BILBAO
Toda creación humana que aspire a la eternidad debe adaptarse al ritmo cambiante de los grandes objetos naturales, concordar con el tiempo de los astros', escribió Marguerite Yourcenar. Aquí, en la española Bilbao, intuyo lo que quiso decir la madrastra de aquel Adriano que tanto subyugó al emperador Felipe González.
Ante el multidireccional fulgor del vascongado Guggenheim, esta verdad se hace más refulgente si cabe. Sobre las sangrientas cenizas del terrorismo renace la esperanza en forma de cultura, luminosa promesa de un esplendor en ciernes. Boquiabiertos y pasmados por su majestuosa presencia, canela fina en una ría que tiende a la alharaca metalúrgica, observamos el museo que se yergue sin más óxido que los enrojecidos rayos de un ocaso que maquilla la escena con, como diría Rubén, zumo de pimpinela.
En primera instancia, el visitante reprime su azoramiento estético, sólo comparable al que experimenta el presidente del jurado del concurso de Miss España ante tanta jovencita autonómica ligerita de ropa, y piensa en la universalidad del arte, tan global en sus logros, tan provinciano en sus fracasos.
¡Ojalá la política hispano-francesa contara con ese espíritu de colaboración, franco en lo esencial, eficaz en lo justo! Pero, a un tiro de bala del monumental culto a la civilización, la Francia de Chirac y de Jospin sigue practicando el autismo de quien prefiere obsesionarse por la paja en el ojo propio que ayudar a extirpar la viga en un ojo ajeno que, a la larga, puede dejarnos ciegos.
A la sombra del Guggenheim, insisto, el estrépito de la barbarie resuena con sordina, y los esfuerzos por combatirla y vencerla parecen menos estériles.

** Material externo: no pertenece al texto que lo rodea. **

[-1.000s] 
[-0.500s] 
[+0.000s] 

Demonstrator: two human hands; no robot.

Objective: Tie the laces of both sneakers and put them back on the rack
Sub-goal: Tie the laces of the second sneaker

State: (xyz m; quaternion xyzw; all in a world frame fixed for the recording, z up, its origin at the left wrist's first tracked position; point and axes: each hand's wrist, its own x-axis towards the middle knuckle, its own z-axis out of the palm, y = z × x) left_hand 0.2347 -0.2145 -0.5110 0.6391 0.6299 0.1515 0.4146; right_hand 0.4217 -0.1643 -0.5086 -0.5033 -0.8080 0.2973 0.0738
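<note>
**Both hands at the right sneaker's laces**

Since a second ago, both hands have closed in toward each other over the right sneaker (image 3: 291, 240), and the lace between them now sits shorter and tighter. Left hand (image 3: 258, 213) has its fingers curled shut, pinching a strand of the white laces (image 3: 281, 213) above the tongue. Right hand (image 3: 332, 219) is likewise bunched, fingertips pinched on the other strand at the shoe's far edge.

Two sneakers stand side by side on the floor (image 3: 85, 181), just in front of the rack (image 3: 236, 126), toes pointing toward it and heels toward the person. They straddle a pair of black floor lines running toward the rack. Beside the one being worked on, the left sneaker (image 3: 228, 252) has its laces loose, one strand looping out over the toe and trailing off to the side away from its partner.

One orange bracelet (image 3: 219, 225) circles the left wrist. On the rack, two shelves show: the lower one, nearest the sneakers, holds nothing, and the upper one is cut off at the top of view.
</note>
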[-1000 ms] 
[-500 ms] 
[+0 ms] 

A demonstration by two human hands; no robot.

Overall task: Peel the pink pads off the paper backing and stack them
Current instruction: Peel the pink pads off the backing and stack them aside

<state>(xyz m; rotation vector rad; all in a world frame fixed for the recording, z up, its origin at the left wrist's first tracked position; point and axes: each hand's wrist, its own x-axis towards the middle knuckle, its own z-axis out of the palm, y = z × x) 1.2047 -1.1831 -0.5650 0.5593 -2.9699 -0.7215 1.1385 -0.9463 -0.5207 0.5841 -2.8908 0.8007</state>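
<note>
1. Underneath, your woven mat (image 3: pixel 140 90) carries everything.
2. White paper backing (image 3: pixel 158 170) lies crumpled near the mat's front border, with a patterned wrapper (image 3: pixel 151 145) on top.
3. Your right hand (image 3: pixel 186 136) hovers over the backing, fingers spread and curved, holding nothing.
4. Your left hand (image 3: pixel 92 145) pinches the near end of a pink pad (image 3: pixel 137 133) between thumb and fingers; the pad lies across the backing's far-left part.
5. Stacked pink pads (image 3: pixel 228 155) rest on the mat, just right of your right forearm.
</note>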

Pero ni el continuo fluir de turistas logra aplacar el eco de la muerte, la memoria del luto selectivo, la sangrienta metástasis de ese nacionalismo de pistolas capaz de propiciar milagros como el titánico tesoro y, al mismo tiempo, tolerar que perviva la ley del más bruto.
En lontananza, la hoguera del crepúsculo se consume. La eternidad, contenida en el silencioso reflejo que despide la sinuosa piel del museo, se desvanece. Ignoro si el vascuence es la lengua apropiada para describir este momento de singular belleza.
Personalmente, me sugiere un derrame de sinónimos en frondoso y exuberante castellano, de esos que sólo yo -mecachis, qué culto soy- soy capaz de enhebrar.